Multimodal Literacies MOOC’s Updates
Many worlds - one class
Again I will use an example taken from one of my classes this term. I cannot focus in only one learner difference because my classes are as heterogeneous as they can be. I teach English for school dropouts and adults of all ages. The institute I work at offers this public a chance to pick up high school and adds a technical course. I have one group of 30 students in junior year of high school integrated with tourism guide. In this group I have two special students who are able to copy but unable to read. One of them is 61 years old. I have four teenagers who have reasonable knowledge of English but are dropouts and have drug problems. Most of them are housewives and work with cleaning and my oldest student of the group is a 65-year-old lady who sews fantastically but reads and writes poorly.
To address such a group, I chose a promotional video of development bank of our state.
https://youtu.be/VZRTUe5T9eA
I transcribed the text and their first step was to recognize cognates. I told them it was a promotional video and asked them what they expected to see in such a video. Next, they watched the video and shared if what they saw matched their expectations. Even the special students could participate in the oral task which elevated their self-esteem.
Next, I picked 25 words from the text. I showed slides with the translation and a picture of the term. They had to learn the translation for homework and be able to explain the definition in Portuguese. For the special students the evaluation was done simply by matching the translations and they had to explain orally what the words meant. I chose simple words such as "beach, mountain, sea, typical dish". For the other students, they had to match the word in English with its definition in Portuguese. For them I expanded a little bit so they could learn more complex terms such as "sustainability, renewable, innovation".
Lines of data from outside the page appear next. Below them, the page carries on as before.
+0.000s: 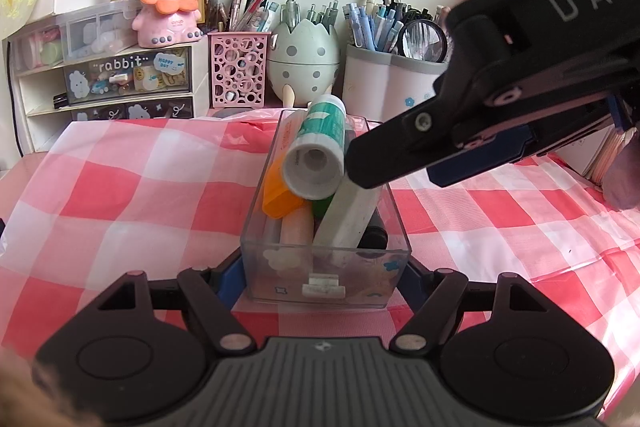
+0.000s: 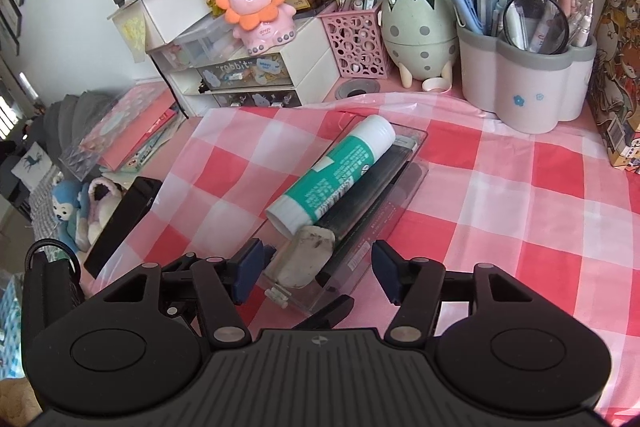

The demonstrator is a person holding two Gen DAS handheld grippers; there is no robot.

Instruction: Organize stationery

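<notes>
1. Your left hand-held gripper (image 1: 324, 277) is clamped on the near end of the clear box (image 1: 326, 269), one blue pad on each side wall, at 6 o'clock in the left wrist view.
2. The box sits on the checked cloth (image 1: 120, 195) covering the bench, long axis running from 6 toward 12 o'clock.
3. The glue stick (image 1: 318, 151) lies on top of the contents, tilted, its open white base facing your left camera.
4. Under it: a white eraser (image 1: 348, 215) leaning on the right wall, an orange piece (image 1: 280, 197) at the left wall, and a peach stick (image 1: 298, 227) below that.
5. Your right hand-held gripper (image 2: 316, 273) has its fingers apart, nothing between the pads; they straddle the near end of the box without touching it.
6. In the left wrist view that gripper comes in from 2 o'clock, with the tip of one finger (image 1: 370, 159) just beside the glue stick base. Contact: can't tell.
7. In the right wrist view the glue stick runs from 7 to 1 o'clock over a dark item (image 2: 360, 195); the eraser end sits at 6 o'clock of it.
8. Pen holders (image 2: 524, 83) stand at 12 to 1 o'clock, well apart from the box.
</notes>
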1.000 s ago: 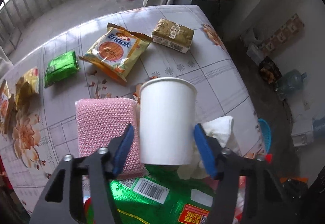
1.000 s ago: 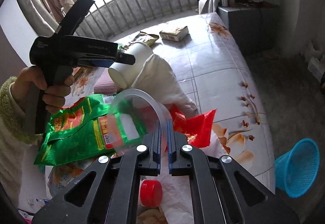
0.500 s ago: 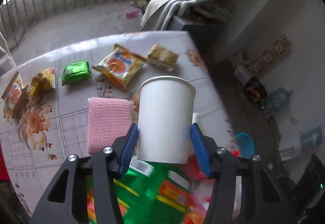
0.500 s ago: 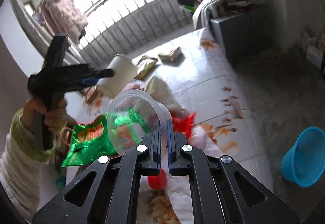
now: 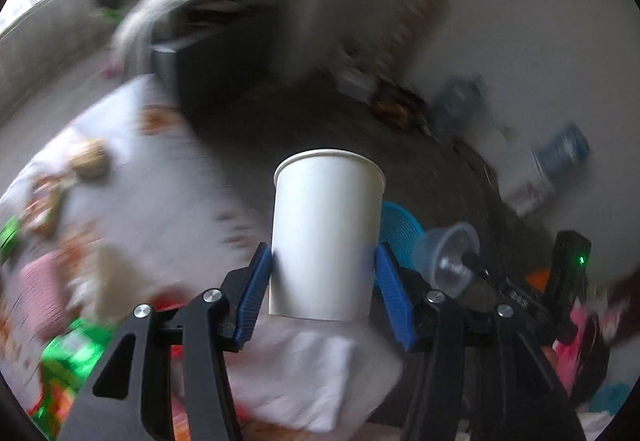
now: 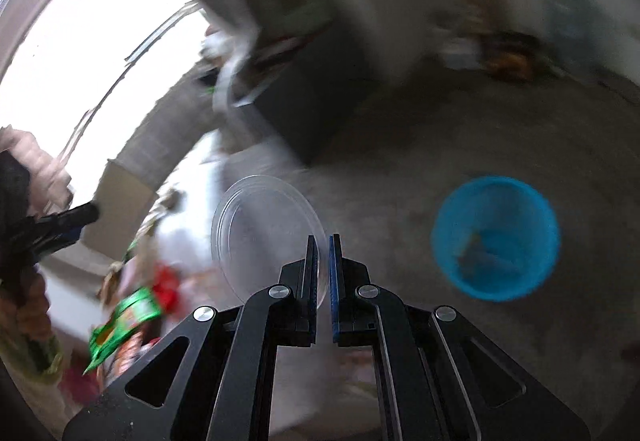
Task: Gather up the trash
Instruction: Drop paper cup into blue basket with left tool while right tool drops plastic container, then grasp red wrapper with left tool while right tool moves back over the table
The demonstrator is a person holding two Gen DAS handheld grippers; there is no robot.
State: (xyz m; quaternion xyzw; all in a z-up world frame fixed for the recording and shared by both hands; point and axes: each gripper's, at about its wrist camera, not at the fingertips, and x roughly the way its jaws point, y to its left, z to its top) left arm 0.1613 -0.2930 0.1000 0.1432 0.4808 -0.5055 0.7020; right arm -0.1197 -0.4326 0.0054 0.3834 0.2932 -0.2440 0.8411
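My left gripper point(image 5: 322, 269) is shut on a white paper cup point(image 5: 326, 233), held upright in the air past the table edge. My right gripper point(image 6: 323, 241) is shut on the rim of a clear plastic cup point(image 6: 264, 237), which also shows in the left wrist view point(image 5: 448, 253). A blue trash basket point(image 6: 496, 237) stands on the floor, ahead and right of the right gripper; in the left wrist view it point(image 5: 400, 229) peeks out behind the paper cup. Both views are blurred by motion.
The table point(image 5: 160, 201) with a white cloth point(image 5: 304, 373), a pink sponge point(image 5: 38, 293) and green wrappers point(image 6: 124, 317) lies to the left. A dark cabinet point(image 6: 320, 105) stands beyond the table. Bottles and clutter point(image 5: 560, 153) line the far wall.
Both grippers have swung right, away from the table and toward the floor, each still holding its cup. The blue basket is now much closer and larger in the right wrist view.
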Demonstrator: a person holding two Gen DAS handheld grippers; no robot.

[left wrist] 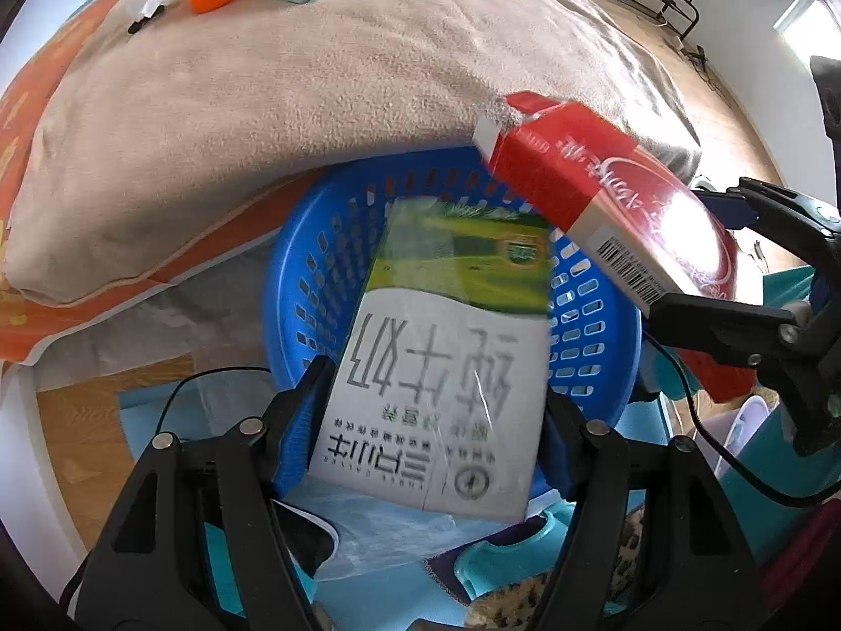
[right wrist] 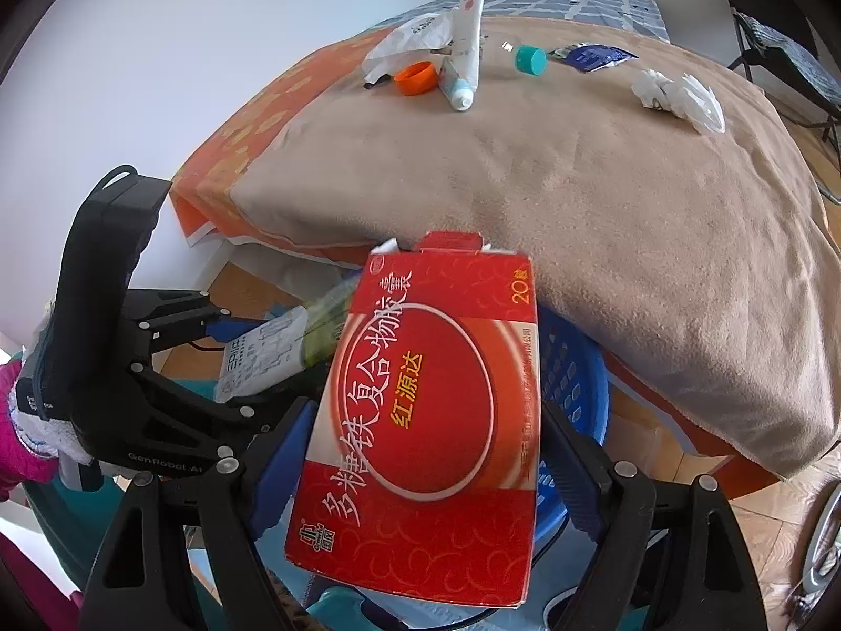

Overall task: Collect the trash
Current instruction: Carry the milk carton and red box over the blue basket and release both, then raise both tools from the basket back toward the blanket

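My left gripper (left wrist: pixel 428 420) is clamped on a white and green cardboard milk carton (left wrist: pixel 441 363), its blue pads pressed to the carton's two long sides, and I hold it tilted over the round blue perforated plastic basket (left wrist: pixel 310 284) that stands on the floor against the near edge of the bed. From the right wrist view the same carton (right wrist: pixel 268 352) shows to the left, sticking out of that gripper (right wrist: pixel 221 347). My right gripper (right wrist: pixel 420 452) is closed on a flat red cardboard medicine box (right wrist: pixel 436 420) with yellow and white lettering, its top flap open; the box hangs above the basket's (right wrist: pixel 578 384) right side, and in the left wrist view it (left wrist: pixel 604 194) reaches in from the right, over the rim. The bed is covered with a tan fleece blanket (right wrist: pixel 604 200) over an orange patterned sheet (right wrist: pixel 247 126). Far across the blanket lies more litter: an orange plastic bottle cap (right wrist: pixel 416 78), a white tube with a pale blue end (right wrist: pixel 465 47), a crumpled clear plastic wrapper (right wrist: pixel 410 37) beside them, a teal bottle cap (right wrist: pixel 531 60), a dark blue foil sachet (right wrist: pixel 594 58) and a wad of white tissue (right wrist: pixel 678 97) on the right.
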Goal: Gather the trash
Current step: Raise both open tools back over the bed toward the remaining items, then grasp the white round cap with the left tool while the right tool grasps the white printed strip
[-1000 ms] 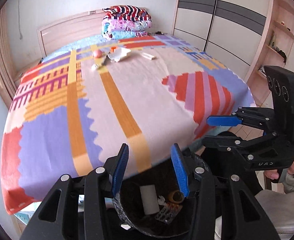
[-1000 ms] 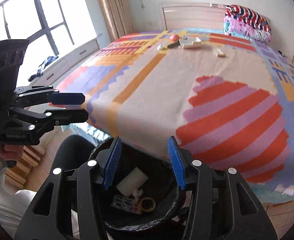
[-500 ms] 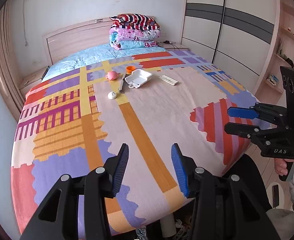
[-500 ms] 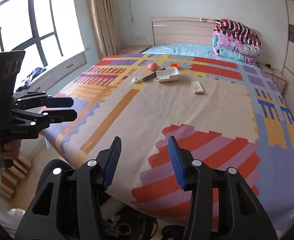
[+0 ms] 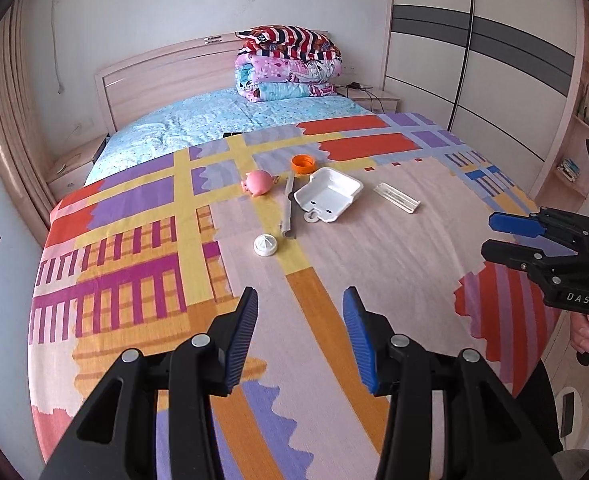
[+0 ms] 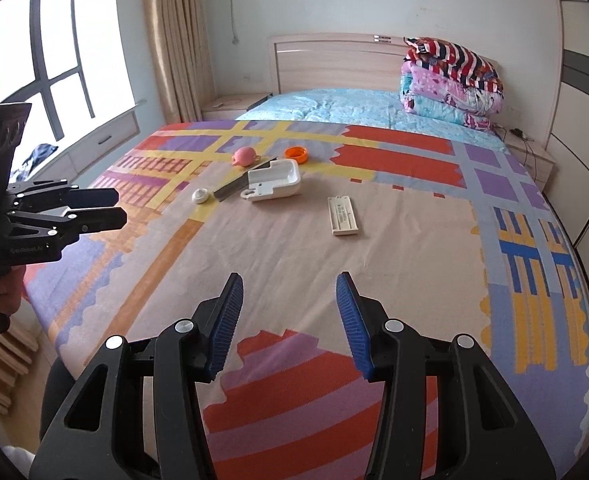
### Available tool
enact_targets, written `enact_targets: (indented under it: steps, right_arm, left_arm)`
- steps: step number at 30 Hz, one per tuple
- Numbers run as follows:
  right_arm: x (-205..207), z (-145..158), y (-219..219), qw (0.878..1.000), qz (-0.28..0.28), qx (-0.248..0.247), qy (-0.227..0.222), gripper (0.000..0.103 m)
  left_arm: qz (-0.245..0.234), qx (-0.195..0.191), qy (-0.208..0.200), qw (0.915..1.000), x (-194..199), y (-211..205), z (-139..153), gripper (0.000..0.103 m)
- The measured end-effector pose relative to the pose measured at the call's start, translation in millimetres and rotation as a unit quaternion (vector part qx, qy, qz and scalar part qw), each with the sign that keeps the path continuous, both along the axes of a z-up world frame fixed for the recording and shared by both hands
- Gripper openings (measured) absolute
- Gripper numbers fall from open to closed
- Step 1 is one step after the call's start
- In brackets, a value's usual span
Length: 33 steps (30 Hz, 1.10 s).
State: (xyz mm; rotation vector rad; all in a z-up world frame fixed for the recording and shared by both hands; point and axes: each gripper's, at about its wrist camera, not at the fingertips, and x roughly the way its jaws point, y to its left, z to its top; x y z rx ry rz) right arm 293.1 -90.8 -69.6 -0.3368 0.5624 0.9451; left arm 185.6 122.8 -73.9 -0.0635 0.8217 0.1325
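Both tongs [image 5: 300,332] [image 6: 288,320] apart, empty; trash on bed [image 5: 374,264] ahead

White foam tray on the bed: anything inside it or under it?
The white foam tray looks empty inside. A grey strip lies alongside it, and a small ring-shaped bit sits at its near edge. What lies beneath the tray is covered.

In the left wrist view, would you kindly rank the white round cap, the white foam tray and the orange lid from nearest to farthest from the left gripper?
From the left gripper:
1. White round cap, just left of centre.
2. White foam tray, farther up, slightly right.
3. Orange lid, beyond the tray.
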Motion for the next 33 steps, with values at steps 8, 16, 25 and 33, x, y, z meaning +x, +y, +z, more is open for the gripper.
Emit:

The choice of the video is important because it is about their home state so they could relate to most things that were shown activating their previous knowledge. For the more advanced ones, working a text focusing on cognates was good because they felt they could understand an English text. During the oral part all students participated. I had, therefore, enough information to evaluate the meaning making of all students during the whole process.
As Carl Wieman said "It is harder to teach because we know more about the subject than we know about the students". In that sense I must agree that it is also more fun and we end up making each class a lab where the students are our subjects. Trying to reach each and every student as well as trying to evaluate their behavior and how much they´ve learned in such a heterogeneous group is defenitely very challenging.
http://newlearningonline.com/literacies/chapter-15/literacies-and-learner-differences
According to academic research, linguists have demonstrated that there is not one single best method for everyone in all contexts, and that no one teaching method is inherently superior to the others.Also, it is not always possible or appropriate to apply the same methodology to all learners, who have different objectives, environments and learning needs.